Thames Clippers – Preparing for a new norm

In the TrAM H2020 project Thames Clippers is looking into electric operation to consider how to become greener and more operationally efficient in the future.

Today in London, there is a growing focus on improving air quality with the introduction of new regulations and strategies for traffic both on road and sea. In the EU project TrAM Thames Clippers is looking into electric operation to consider how to become greener and more operationally efficient in the future.

In recent years, several initiatives have been launched to improve air quality in London, such as the ultra-low emission zone for road traffic in the city centre and the Port of London Authority’s  Air Quality Strategy for the tidal Thames.    

TrAM project participant visiting Thames Clippers in London for a workshop in 2019.

Each year Thames Clippers transports over 4 million commuters and tourists up and down the River Thames in London. The operator runs six routes and a high frequency of departures from key London piers 363 days a year. 

Since the start in 1999, the Thames Clippers service has moved from a one-boat service to operating a fleet of 20 vessels connecting passenger to their homes, places of work and river-side attractions. The company has always been a leader within change and innovation and minimising emission is high on the agenda.

“For some time, we have been seeking to deliver a hybrid electric solution but until the last 18 months, the technology has not been a viable option for high speed crafts. Being part of the TrAM project provided us with the opportunity to explore the current capability of electric batteries for our type of multi stop service”, says Chief Operating Officer  of Thames Clippers, Geoff Symonds.

In 2019 the TrAM project was awarded 11.7 Million Euros from EU’s Horizon2020 research programme to develop an electric high-speed passenger vessel to operate between Stavanger and Hommersak on the west coast of Norway. The project will also conduct two studies for the same type of vessel in London and the inland waterways of Belgium to explore opportunities for similar zero emission vessels on selected routes. The London case is Thames Clippers’ main River Bus Route 1 between North Greenwich and Westminster.

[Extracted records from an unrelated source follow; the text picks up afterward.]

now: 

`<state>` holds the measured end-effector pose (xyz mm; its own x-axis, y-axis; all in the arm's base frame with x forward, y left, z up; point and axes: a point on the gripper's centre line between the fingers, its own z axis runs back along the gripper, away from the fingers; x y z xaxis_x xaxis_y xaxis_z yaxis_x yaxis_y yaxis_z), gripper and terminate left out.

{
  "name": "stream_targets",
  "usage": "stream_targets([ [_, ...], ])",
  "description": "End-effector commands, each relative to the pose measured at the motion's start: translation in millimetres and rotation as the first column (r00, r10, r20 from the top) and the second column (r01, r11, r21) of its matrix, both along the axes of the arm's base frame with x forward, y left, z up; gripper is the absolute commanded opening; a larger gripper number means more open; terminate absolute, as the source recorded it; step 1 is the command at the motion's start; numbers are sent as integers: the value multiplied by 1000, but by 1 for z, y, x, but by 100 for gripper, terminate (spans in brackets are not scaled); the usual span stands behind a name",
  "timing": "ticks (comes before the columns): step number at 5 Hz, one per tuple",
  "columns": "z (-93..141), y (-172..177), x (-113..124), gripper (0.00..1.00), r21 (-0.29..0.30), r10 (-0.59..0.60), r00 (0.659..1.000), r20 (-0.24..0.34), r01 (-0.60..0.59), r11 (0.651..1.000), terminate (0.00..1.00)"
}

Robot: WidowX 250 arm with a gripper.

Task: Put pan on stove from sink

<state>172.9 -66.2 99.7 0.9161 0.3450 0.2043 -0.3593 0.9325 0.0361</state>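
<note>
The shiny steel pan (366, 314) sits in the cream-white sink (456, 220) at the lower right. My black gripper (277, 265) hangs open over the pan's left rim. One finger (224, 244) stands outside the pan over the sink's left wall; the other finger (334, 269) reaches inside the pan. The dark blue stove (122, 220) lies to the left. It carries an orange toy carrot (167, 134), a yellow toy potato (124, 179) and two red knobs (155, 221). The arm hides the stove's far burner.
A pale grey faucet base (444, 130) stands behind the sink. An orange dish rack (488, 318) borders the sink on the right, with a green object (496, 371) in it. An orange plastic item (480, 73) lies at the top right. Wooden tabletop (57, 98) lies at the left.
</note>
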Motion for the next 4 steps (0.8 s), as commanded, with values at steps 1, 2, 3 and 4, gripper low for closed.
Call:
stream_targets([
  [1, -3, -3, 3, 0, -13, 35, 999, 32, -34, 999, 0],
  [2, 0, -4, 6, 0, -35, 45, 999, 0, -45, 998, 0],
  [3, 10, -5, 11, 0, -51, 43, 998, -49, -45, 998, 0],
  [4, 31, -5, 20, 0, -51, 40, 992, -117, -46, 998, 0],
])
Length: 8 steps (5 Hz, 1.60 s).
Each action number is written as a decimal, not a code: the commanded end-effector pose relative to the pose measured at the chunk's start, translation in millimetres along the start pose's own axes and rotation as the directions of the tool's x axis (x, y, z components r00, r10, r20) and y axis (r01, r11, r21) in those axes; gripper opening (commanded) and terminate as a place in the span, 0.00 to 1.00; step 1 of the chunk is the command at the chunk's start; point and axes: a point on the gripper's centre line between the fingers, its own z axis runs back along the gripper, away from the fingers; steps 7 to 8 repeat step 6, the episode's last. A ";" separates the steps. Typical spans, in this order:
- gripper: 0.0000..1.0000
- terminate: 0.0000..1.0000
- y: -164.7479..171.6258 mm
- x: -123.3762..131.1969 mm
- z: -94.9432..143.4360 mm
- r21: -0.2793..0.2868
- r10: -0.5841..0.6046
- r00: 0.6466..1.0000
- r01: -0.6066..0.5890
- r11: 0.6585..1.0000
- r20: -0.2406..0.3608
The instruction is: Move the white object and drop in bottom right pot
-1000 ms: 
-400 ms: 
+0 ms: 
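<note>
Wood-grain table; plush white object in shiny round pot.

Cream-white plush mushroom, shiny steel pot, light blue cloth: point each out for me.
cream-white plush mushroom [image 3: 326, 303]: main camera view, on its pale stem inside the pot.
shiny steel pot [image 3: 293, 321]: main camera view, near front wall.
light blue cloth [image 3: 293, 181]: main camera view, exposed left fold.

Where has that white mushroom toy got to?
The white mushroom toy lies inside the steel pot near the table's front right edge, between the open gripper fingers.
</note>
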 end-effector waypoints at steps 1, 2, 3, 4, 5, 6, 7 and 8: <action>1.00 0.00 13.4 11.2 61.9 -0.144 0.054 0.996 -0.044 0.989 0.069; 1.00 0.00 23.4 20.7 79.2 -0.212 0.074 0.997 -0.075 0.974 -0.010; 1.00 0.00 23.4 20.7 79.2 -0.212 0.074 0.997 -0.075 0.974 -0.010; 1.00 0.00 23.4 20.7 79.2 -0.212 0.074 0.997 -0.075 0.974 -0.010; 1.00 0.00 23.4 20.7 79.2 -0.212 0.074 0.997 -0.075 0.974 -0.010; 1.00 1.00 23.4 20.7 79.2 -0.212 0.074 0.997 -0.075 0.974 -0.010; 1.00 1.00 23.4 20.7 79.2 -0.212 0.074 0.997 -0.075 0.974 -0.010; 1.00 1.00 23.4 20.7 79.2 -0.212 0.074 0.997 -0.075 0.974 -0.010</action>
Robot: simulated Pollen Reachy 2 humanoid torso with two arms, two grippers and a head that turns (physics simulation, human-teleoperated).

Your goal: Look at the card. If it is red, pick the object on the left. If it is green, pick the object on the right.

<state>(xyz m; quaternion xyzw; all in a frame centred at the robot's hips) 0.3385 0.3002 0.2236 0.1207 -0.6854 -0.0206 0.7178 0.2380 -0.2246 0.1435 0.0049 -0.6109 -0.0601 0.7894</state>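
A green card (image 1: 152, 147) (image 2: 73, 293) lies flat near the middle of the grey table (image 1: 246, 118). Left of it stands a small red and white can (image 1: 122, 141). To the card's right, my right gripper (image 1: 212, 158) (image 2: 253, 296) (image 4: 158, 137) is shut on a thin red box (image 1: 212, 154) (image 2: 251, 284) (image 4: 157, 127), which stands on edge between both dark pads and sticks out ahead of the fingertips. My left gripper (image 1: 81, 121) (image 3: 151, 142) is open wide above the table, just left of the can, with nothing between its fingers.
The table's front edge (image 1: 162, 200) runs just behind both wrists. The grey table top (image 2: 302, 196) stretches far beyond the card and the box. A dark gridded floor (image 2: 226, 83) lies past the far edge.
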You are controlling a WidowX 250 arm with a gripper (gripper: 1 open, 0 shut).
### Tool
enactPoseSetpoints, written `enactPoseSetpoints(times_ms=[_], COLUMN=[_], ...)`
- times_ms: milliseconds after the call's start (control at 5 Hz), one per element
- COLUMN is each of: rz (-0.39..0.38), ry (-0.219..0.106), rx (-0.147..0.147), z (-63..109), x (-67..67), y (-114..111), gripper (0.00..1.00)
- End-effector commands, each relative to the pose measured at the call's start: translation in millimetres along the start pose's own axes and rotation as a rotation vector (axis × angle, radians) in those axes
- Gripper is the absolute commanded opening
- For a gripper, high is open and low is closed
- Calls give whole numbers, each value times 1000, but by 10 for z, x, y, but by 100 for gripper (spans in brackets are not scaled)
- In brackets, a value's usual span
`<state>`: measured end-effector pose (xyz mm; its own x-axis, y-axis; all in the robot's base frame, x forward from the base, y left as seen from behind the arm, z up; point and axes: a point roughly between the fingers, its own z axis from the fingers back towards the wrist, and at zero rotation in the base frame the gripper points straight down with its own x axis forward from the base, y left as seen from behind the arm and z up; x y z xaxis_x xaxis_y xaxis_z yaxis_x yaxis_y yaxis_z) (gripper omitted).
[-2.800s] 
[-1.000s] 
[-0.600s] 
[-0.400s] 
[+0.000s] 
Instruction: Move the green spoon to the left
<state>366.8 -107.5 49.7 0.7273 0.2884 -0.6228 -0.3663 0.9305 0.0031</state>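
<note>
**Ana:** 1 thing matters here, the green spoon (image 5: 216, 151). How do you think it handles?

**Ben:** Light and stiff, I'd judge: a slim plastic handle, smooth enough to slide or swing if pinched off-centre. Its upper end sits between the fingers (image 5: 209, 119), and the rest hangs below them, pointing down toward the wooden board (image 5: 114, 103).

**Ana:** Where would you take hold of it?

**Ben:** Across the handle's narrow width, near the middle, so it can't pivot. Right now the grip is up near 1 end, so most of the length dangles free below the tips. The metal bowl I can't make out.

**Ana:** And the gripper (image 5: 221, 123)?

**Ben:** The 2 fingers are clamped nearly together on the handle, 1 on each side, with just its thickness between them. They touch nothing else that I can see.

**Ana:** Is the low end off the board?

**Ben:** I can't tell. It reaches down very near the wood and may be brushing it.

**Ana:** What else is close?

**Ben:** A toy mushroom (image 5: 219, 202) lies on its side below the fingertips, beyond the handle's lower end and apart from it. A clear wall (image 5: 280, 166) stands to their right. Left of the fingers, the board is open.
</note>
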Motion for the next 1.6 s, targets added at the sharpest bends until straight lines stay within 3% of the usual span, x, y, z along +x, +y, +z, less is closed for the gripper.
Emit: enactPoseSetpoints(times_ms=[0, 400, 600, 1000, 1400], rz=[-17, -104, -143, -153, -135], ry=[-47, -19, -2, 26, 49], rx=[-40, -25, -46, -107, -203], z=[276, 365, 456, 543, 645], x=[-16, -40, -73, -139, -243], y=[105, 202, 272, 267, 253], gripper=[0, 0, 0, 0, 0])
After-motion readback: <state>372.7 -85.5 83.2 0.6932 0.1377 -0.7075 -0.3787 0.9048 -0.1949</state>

“This is a multi-stop route operating 18 hours a day with an end to journey time of 60 minutes, so it represents a real test in terms of operational range and layover down time between runs. If the TrAM demonstrator can be used in such an operating environment it will provide comfort that the current technology is transferrable and indeed a viable option for our operating environment”, Symonds explains. 

Eco-friendly operations will be the norm

Today cities around the world have an ever-increasing demand for public communication. In these areas, environmentally sustainable solutions are encouraged to reduce the local pollution. Consumers are also increasingly understanding the impact of pollution on human health and the environment. Accordingly, they are demanding more transparency in everyday products and services.

“The drive for sustainability is rewriting the rules for all industries. We believe green operations will be the norm in 10 years times and it will be a customer expectation rather than just a competitive advantage”, Symonds says.

The TrAM project is just one of the initiatives the company currently has ongoing. Thames Clippers has also released their plans to introduce a fully electric pedestrian and cycle ferry cross river between Canary Wharf and Rotherhithe. The London Mayor’s ambition is to achieve this by 2023.  On the high-speed routes the company plans to reduce emissions in a staged way to ensure service reliability is maintained.

This staged development  has commenced with exploring retrofitting options on the current fleet and for the next vessel new build the company aim it to be at least a diesel electric solution. The medium-term aim is to continue to minimise emissions via hybrid options and Thames Clippers see diesel electric as being a steppingstone towards potentially a hydrogen fuel option in the long term.  

Through the TrAM project Thames Clippers will get the knowledge needed to make this transition in terms of operational and technical intelligence to aid the development and design of future high speed and cross river vessels. 

“As a business we want to do our bit and indeed a fully diesel operation will not be fully sustainable in the long term. Land transport is moving away from diesel options so marine should follow as soon as it is practical and viable to do so”, Symonds says. 

The TrAM H2020  has received funding from the European Union’s Horizon 2020 research and innovation program under grant agreement No 769303.